Eppur si muove
Cittadina aquilana, residente in zona rossa.
(eh sì, bisogna presentarsi come nuove convenzioni richiedono. C’è da dire – per chi non è dell’Aquila - che ormai negli incontri fra amici e conoscenti o nelle presentazioni a nuove persone, accanto al proprio nome e al saluto è prassi specificare: casa A, B, C, D, E, F o zona rossa. Sulla base di tale classificazione infatti la nostra vita ha preso forma e – amara – sostanza. Dettaglio, dunque, non affatto trascurabile).
Si diceva, cittadina aquilana, zona rossa, dall’occhio attento – per deformazione professionale – ai processi sociali e comunicativi in corso.
Eppur si muove, ebbene sì.
Nonostante la disgregazione fisica, sociale e psicologica che, nostro malgrado, siamo stati costretti a vivere nei mesi passati e tuttora, nonostante i viaggi dalla costa, le sistemazioni precarie, i traslochi, nonostante i chilometri, il traffico fuori e il vuoto intorno. E dentro.
A quasi un anno dalle 3.32 del 6 aprile 2009 vedo innescarsi un movimento che viene dal basso, vedo nascere, spesso inconsapevolmente nelle persone, il desiderio di sapere, fare e partecipare. Lo ascolto nelle parole, lo condivido sui social network, lo leggo negli sms, ma soprattutto lo ammiro nei volti, negli occhi, nelle mani.
È il bisogno di tornare a vivere, di risollevarsi dal dolore e dalla polvere, di riappropriarsi di quegli spazi che sono stati teatro e scenario della quotidianità di ognuno, di tornare a far respirare le proprie famiglie e le proprie case.
Sui libri la chiamano sfera pubblica. Ed è ciò che l’uomo di più alto e sublime possa mettere in atto: parlare, ragionare ed agire di conseguenza, insieme agli altri, per il bene comune, per l’interesse generale della propria collettività.

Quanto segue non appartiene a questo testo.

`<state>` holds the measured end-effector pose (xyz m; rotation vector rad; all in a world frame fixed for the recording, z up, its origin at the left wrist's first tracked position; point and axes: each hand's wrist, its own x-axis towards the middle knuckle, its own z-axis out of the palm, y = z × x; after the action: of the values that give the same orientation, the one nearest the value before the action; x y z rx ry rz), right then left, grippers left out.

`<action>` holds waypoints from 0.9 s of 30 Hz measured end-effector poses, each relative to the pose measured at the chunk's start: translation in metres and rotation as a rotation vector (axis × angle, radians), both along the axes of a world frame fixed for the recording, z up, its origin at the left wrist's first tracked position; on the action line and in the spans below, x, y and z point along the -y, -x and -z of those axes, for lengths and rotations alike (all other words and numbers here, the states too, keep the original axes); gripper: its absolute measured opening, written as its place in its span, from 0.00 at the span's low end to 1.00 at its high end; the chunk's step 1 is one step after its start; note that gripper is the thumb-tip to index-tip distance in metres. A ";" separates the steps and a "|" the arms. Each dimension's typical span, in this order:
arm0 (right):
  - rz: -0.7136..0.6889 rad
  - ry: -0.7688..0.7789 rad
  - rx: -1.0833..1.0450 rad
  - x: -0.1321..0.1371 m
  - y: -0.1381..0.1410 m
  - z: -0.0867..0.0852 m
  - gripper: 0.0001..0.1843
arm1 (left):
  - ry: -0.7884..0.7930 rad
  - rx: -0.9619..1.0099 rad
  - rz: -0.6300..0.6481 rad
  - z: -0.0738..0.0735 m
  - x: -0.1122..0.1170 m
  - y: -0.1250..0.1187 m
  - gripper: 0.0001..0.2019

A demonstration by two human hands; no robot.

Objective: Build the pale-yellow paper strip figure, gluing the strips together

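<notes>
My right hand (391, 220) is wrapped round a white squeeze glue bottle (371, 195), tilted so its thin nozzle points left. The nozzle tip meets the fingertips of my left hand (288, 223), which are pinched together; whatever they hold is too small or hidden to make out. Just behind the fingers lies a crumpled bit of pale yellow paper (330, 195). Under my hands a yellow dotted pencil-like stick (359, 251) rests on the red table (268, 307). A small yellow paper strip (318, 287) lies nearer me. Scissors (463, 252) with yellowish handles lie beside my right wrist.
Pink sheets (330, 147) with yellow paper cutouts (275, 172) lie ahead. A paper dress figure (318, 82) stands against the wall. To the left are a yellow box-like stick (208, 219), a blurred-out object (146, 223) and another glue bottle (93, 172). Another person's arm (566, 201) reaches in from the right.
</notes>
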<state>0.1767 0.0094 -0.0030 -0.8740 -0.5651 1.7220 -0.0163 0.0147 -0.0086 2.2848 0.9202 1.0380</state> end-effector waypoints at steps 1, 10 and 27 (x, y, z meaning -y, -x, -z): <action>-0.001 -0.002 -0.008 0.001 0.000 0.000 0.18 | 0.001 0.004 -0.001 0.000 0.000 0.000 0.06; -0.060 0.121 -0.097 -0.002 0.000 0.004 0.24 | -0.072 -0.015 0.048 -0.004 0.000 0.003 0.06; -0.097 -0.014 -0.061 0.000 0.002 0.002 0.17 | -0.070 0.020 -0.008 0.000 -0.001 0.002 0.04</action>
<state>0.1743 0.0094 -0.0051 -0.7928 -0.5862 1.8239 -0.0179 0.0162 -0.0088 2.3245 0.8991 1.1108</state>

Dove per “pubblico”, infatti, si intende il mondo stesso, in quanto comune a tutti e distinto dallo spazio che ognuno di noi occupa privatamente: “vivere insieme nel mondo significa essenzialmente che esiste un mondo di cose tra coloro che lo hanno in comune” – come un tavolo che è posto tra coloro che stanno seduti dall’una e dall’altra parte – “il mondo come ogni in-fra mette in relazione e separa gli uomini allo stesso tempo. La sfera pubblica, in quanto mondo comune, ci riunisce insieme e tuttavia ci impedisce, per così dire, di caderci addosso a vicenda” [Arendt, H. (1958) The Human Condition, tr. Sergio Finzi, Vita activa, Bompiani, Milano, 1964]. I cittadini aquilani vogliono ritrovare la propria agorà, rimetterla in sicurezza. Vogliono ricostruire il tavolo attorno al quale sedersi, insieme, per condividere il proprio mondo in comune.
Cosa c’è di più lontano in tutto questo dai superficiali chiacchiericci di chi, dall’una e dall’altra parte, meschinamente e strumentalmente si appropria o mette una distanza da questo tipo di movimenti e desideri? È così difficile comprendere che l’unico interesse dei cittadini aquilani sia quello di tornare a sentire battere il cuore della propria città e delle proprie vite?
È tempo di comunicare con le persone e di capire che la sfida che si ha di fronte è troppo grande e troppo difficile per essere giocata da soli. Si è ormai nel pieno ed affermato sviluppo di quel processo, avviato negli anni ’90, che ha portato le pubbliche amministrazioni, almeno sulla carta, a cambiare rotta, a rompere quella campana di vetro entro la quale il potere poteva sentirsi protetto e accessibile a pochi e a mettere piuttosto al centro il cittadino, attribuendo significato e valore a concetti come trasparenza amministrativa, ascolto e partecipazione democratica. La politica è chiamata a questo compito fondamentale e urgente, di fronte al quale non può e non deve tirarsi indietro.
E io adoro usare il termine politica, perché è un termine alto, imponente e carico di responsabilità che non può essere scalfito da quell’insieme di interessi personali e sleali che spesso hanno il sopravvento ma che nulla hanno a che fare con il “bene comune” insito nel valore della polis in esso contenuto.